Zoe leans back, lip curling. “PTAs are just high school mean girls in cardigans. If it’s really about clout and cookies, I’ll happily write a check and save myself the estrogen cage match.”
“Not all PTA moms are like that, though,” I add, thinking of all the wonderful mothers who take time out of their day to help fundraise. “It’s just that, unfortunately, at my school, Pamela runs it like her personal empire.”
The conversation shifts, and when Charlie gets up to use the bathroom, I turn to Zoe and lower my voice a little. “Okay, hen’s night planning. I know you’re Maid of Honor, but I have ideas.”
Zoe arches a brow. “Hit me.”
“Karaoke,” I say, tapping the table for emphasis. “Costumes. Sequins encouraged. Maybe… a choreographed group number.”
“I’ll allow sequins,” Zoe says, considering. “But no choreo. Nobody wants to see me attempt a high kick in heels.”
I sip my matcha, pretending to think. “Noted. Maybe just… one song? You know, a classic. Something ABBA.”
She gasps, and her eyes widen. “You know I can’t resist them!”

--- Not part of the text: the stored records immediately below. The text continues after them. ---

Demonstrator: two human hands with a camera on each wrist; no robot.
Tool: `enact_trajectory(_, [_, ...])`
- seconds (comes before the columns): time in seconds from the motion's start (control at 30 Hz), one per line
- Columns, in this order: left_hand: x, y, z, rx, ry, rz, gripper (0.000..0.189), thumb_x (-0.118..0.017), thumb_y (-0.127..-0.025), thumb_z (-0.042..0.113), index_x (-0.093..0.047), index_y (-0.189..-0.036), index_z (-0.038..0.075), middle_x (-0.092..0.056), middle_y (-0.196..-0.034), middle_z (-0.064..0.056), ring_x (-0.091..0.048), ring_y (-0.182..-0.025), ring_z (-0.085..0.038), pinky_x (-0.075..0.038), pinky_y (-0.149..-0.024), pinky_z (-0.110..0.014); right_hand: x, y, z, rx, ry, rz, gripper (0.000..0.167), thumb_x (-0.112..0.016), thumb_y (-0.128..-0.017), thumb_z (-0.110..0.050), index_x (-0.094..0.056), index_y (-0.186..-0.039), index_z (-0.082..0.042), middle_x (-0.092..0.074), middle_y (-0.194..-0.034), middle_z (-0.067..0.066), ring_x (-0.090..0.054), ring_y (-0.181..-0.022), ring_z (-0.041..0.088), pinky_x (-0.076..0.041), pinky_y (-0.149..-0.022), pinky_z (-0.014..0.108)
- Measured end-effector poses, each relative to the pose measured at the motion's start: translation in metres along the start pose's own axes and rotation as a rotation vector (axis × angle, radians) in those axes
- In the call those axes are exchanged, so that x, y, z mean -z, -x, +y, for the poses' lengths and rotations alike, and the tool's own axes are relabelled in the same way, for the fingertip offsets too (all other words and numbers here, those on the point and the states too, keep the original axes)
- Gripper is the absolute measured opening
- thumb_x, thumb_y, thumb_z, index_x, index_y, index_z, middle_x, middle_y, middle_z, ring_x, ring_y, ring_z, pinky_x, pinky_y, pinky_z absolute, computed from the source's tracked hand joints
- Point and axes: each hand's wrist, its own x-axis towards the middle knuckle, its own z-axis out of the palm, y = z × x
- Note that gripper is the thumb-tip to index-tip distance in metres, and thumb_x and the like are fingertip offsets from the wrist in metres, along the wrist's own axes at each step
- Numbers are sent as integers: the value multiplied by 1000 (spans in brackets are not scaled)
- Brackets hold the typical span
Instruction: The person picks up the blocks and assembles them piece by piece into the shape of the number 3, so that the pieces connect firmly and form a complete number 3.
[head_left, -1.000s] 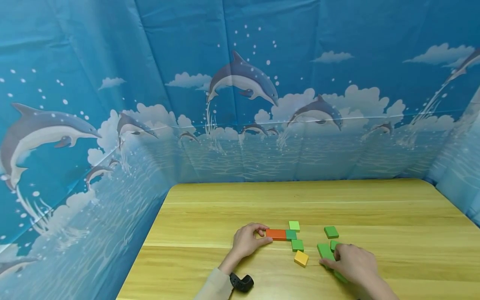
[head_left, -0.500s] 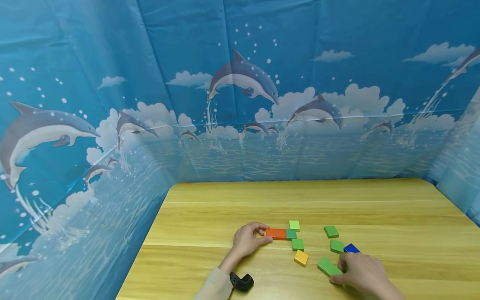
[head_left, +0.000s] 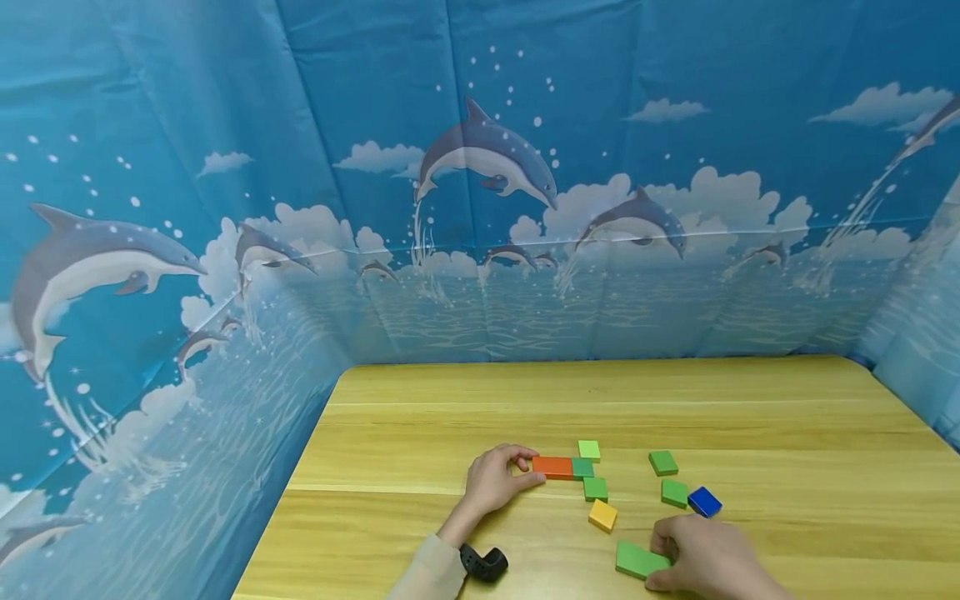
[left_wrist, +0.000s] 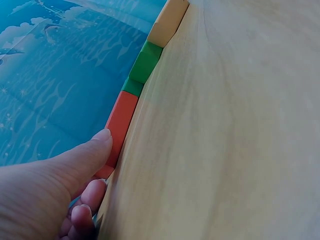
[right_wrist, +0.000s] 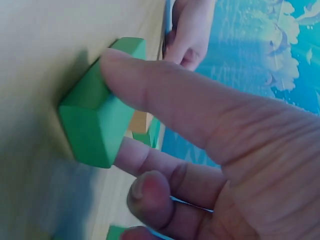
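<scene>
A red-orange block [head_left: 552, 468] lies on the table with its left end between the thumb and fingers of my left hand [head_left: 493, 483]. In the left wrist view the thumb presses on the side of the red block [left_wrist: 121, 122]. A dark green block [head_left: 582, 468] adjoins its right end. Beside that are a light green square [head_left: 588, 451] behind and a green square [head_left: 596, 489] in front. Nearer me sits a yellow-orange block [head_left: 602, 516], turned at an angle. My right hand [head_left: 708, 557] pinches a long green block [head_left: 636, 559] by its right end.
Past the right hand lie two green squares, a farther one [head_left: 663, 462] and a nearer one [head_left: 673, 493], with a blue block [head_left: 705, 502] next to the latter. A black strap piece [head_left: 483, 564] is at the left wrist. A dolphin-print curtain [head_left: 480, 317] borders the wooden table [head_left: 390, 467].
My right hand has drawn the long green block toward me and to the left, turning it more crosswise. The blue block has come into sight. My left hand has stayed put.
</scene>
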Motion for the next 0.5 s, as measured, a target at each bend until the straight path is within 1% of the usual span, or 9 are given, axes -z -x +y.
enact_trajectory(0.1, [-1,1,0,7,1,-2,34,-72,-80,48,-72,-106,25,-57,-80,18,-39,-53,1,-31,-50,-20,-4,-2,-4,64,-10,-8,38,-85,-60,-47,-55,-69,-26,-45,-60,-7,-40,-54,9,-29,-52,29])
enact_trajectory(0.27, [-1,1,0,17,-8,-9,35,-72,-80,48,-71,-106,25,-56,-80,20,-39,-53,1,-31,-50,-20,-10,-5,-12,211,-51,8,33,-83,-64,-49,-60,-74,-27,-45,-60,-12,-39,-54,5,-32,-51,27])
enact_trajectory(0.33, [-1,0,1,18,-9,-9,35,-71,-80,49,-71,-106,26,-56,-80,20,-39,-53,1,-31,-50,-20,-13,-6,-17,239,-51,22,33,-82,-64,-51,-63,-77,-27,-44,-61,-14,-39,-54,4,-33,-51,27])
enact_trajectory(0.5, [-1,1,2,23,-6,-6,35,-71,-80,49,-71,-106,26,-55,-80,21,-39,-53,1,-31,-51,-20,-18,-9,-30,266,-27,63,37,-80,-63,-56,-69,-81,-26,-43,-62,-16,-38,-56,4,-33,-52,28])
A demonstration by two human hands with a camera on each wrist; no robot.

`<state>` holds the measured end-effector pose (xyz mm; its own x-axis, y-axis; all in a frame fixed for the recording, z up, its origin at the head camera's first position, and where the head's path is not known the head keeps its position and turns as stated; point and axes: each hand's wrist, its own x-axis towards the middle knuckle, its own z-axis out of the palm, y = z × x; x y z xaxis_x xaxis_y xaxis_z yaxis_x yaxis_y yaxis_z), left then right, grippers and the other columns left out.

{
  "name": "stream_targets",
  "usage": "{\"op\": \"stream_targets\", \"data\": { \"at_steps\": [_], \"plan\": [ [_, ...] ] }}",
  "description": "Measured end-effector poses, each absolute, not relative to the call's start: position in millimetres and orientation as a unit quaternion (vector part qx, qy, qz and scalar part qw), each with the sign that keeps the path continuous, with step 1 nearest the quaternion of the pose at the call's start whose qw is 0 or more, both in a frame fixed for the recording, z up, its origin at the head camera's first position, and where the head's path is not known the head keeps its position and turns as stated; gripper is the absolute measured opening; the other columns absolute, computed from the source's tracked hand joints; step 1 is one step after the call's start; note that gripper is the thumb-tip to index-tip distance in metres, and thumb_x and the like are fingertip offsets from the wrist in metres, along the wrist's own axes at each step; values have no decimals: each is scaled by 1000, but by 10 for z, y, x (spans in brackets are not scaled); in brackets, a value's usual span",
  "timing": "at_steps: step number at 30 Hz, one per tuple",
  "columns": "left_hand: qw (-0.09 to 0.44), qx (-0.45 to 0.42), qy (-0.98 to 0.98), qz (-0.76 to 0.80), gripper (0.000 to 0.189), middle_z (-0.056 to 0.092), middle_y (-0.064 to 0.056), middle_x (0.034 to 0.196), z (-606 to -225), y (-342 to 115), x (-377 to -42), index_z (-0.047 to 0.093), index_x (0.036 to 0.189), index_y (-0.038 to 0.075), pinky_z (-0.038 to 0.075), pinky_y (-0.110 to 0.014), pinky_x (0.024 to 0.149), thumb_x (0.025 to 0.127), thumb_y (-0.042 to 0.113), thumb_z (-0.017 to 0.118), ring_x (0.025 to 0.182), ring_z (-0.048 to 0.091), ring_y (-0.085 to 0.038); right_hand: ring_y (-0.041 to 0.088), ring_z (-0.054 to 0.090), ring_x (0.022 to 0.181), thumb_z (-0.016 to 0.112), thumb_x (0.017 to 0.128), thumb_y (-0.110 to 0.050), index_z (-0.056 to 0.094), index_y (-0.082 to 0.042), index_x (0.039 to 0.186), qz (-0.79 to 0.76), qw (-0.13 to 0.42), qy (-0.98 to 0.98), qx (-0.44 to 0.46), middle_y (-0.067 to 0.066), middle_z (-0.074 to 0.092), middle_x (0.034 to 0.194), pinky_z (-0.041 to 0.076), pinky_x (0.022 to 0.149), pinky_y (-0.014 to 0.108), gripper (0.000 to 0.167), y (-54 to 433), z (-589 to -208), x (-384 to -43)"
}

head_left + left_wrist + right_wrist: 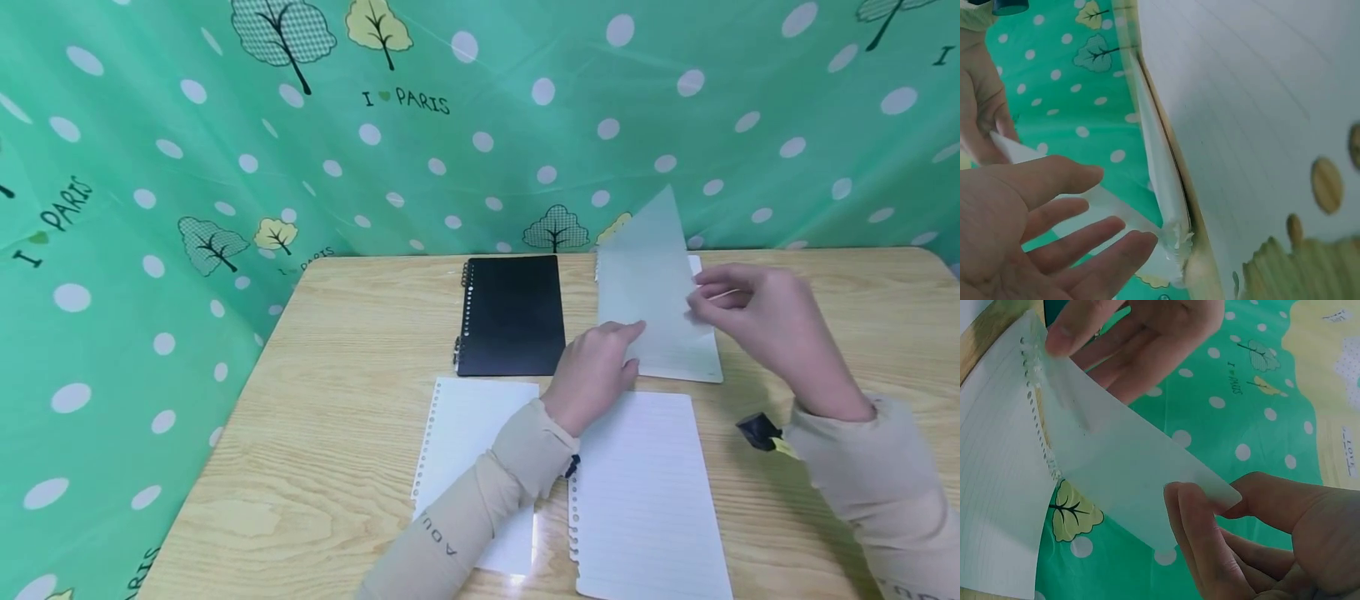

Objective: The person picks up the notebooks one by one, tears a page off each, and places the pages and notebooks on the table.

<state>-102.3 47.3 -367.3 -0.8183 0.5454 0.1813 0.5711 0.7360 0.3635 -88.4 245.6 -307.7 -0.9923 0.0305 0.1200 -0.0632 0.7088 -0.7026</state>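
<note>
A translucent plastic cover (pixel 645 267) stands partly lifted from a ring-bound notebook (pixel 701 367) at the back right. My right hand (pixel 772 325) pinches this cover at one corner, between thumb and fingers, as the right wrist view shows. Over the notebook's near left part is my left hand (pixel 596 371), its fingers loosely spread beside the cover (pixel 1107 209). In the right wrist view, lined pages (pixel 997 444) hang from the binding, next to the sheet's punched edge.
To the left lies a black ring-bound notebook (pixel 513 317). Nearer are two loose punched sheets, a left one (pixel 480 417) partly under my left sleeve and a lined right one (pixel 645 492). A small black object (pixel 759 432) shows by the right sleeve. A green patterned cloth (pixel 480 125) hangs behind.
</note>
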Motion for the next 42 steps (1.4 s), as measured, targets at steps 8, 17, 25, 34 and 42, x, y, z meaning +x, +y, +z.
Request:
{"op": "stream_targets", "data": {
  "at_steps": [8, 17, 25, 34, 42],
  "plan": [
    [20, -322, -924, -204, 43, 67, -3, 127, -3721, 451, -1060, 61, 136, 14, 55, -20, 88, 93, 12, 68, 113, 66, -14, -6, 66, 74, 68, 93, -26, 66, -4, 120, 360, 14, -933, -3, 17, 72, 105, 47, 63, 12, 35, 2622, -3116, -965],
    [-3, -324, -929, -177, 40, 62, -6, 136, -3736, 478, -1061, 65, 133, 16, 52, -24, 98, 93, 9, 68, 124, 60, -18, 40, 65, 108, 67, 94, -28, 60, 0, 125, 342, -64, -938, -7, 18, 64, 115, 50, 76, 30, 42, 2866, -3196, -1076],
    [-11, -323, -932, -166, 39, 62, -5, 136, -3759, 520, -1080, 67, 130, 17, 53, -23, 96, 92, 5, 68, 125, 59, -18, 28, 66, 94, 71, 92, -31, 58, 2, 124, 323, -106, -940, -16, 18, 63, 113, 50, 74, 34, 47, 2986, -3260, -1156],
    [1, -330, -933, -141, 36, 62, -6, 135, -3816, 528, -1103, 70, 125, 17, 54, -22, 92, 91, 4, 68, 125, 59, -17, 16, 65, 81, 72, 92, -28, 57, 4, 120, 321, -146, -936, -7, 13, 63, 104, 48, 67, 28, 45, 3040, -3343, -1203],
    [1, -343, -930, -130, 31, 65, -4, 132, -3819, 536, -1106, 74, 119, 17, 54, -20, 90, 92, 3, 67, 124, 60, -15, 23, 63, 86, 73, 91, -26, 58, 7, 116, 302, -166, -939, 3, 15, 64, 103, 48, 71, 31, 45, 3092, -3443, -1235]
  ]
}}
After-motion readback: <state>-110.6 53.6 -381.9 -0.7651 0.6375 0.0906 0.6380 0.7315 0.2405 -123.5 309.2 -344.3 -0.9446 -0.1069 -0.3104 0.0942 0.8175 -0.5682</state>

I nod and lean in conspiratorially, watching in case Charlie reappears. “Imagine it. Super Trouper. Lights flashing, disco ball spinning, the girls on stage singing it to her.”
Zoe stares at me, then grins slowly. “I hate how much I love that.”
“Exactly.”
She clinks her coffee cup against mine. “Fine. But if we do it, you’re leading.”
“Gladly.”
When Charlie comes back, we fold her into a different conversation, and soon, the table hums with laughter and chatter loud enough to draw side-eyes from the barista.
By the time we spill back onto the street, my cheeks ache from smiling, and I’m pumped to go fetch my favorite golden retriever for the evening.
Zoe insists on giving me a ride, and when her car pulls up to my driveway, Betty is already outside next door. Perfect slacks, cardigan buttoned, pearls neat as a debutante—except for the generous glass of chardonnay in her hand. At three in the afternoon.
She narrows her eyes at the car until she spots me and Zoe behind the wheel. Her smile spreads slowly as we emerge.
“Hey, Betty, this is Zoe.”
“Well, well. So you’re the firecracker I’ve heard about. God help the man trying to keep up with you.”
Zoe blinks, caught off guard, then breaks into a grin. “Oh, I love her.”
“Everyone does,” I say cheerfully. “Betty collects fans.”